The conventional method of suppressing the vibration by using passive damping which consists of mounting passive material on a structure will lead to increase the weight of the structure and hence decreasing the performance. This research presented an investigation into the performance of Active Vibration Control using Active Force Control (AFC) techniques for vibration suppression of a two-dimensional flexible plate structure. The input and output data of the flexible plate were acquired through the experimental work using National Instrumentation data acquisition system and a flexible plate test rig.
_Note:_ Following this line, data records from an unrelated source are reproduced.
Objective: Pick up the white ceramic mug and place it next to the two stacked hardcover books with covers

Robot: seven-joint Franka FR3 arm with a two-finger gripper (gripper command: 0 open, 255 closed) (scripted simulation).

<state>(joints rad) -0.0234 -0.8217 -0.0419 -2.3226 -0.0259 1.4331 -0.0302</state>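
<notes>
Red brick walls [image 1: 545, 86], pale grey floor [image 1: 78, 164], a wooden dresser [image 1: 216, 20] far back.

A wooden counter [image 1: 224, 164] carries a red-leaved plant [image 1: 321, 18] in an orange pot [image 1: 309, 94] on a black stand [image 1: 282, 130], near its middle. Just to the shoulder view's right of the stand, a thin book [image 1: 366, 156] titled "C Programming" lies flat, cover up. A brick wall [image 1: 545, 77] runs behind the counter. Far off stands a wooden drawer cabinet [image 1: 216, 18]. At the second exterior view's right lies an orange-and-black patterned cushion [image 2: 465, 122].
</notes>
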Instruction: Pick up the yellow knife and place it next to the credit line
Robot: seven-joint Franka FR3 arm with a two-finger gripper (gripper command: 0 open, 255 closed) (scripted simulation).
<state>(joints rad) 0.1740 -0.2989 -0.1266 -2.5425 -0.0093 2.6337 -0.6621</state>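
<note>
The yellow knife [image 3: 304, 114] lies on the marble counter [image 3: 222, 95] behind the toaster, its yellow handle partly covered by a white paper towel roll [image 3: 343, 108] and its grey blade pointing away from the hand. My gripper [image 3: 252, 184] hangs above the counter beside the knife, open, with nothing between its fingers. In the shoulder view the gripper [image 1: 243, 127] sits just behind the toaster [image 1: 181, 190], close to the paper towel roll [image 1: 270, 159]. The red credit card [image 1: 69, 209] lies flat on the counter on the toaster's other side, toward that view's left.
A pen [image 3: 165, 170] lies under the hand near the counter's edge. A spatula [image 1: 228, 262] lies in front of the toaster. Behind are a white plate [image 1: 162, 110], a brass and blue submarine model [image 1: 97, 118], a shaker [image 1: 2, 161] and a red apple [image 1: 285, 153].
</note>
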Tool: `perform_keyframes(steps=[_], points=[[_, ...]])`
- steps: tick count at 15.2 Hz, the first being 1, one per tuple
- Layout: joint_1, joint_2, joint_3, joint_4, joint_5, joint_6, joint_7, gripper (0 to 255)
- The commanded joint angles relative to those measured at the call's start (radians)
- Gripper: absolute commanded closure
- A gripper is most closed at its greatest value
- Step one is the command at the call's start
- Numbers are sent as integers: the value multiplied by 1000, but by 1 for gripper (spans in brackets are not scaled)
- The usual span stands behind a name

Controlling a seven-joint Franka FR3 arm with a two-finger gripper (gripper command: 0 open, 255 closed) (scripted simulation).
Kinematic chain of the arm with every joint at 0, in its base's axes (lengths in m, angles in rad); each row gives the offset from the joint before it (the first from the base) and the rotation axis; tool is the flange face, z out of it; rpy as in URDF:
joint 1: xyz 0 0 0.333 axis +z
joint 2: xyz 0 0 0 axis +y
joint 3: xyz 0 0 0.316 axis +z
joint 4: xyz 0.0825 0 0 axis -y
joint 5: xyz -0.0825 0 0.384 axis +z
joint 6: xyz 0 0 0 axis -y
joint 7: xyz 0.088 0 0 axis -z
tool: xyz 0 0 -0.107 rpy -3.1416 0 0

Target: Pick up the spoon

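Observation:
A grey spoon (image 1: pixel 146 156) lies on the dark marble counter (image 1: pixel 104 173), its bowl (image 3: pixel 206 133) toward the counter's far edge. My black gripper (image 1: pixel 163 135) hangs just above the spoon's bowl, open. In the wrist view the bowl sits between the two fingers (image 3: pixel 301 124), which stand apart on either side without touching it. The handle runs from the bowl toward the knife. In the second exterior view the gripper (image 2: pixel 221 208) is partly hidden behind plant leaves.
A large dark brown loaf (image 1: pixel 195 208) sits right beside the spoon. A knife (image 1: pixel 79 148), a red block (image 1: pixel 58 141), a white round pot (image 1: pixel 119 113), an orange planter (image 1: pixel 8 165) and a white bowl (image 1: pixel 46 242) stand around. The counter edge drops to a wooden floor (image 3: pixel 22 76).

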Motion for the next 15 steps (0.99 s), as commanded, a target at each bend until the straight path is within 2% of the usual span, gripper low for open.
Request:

A sinusoidal force was applied using electromagnetic shaker as the main sources of vibration to excite the flexible plate and the dynamic response of the plate is investigated with four different boundary conditions; all edges clamped (CCCC), three edges clamped one edge free (CCCF), two edges clamped two edges free (CCFF) and one edge clamped three edges free (CFFF). The electromagnetic shaker is used in this research to produce a continuous vibration on the plate. The natural frequency of the plate is obtained analytically using the KirchofPs plate theory and then it is compared to the experimental result for all boundary conditions of the rectangular plate. An AFC refers to the use of force sensing elements to sense and provide for correction of force errors. In this research the ability of AFC algorithm will be assessed for vibration suppression of the plate with CFFF boundary condition. An accelerometer is used to sense the vibration of the flexible rectangular plate and the signal is submitted to the AFC controller algorithm. The AFC algorithm will estimate the correction force that can be supply to the plate by using piezoelectric actuator to eliminate the force due to the disturbance. The result obtained in this research confirmed the ability of thus developed AFC algorithm to control the vibration of the flexible plate efficiently.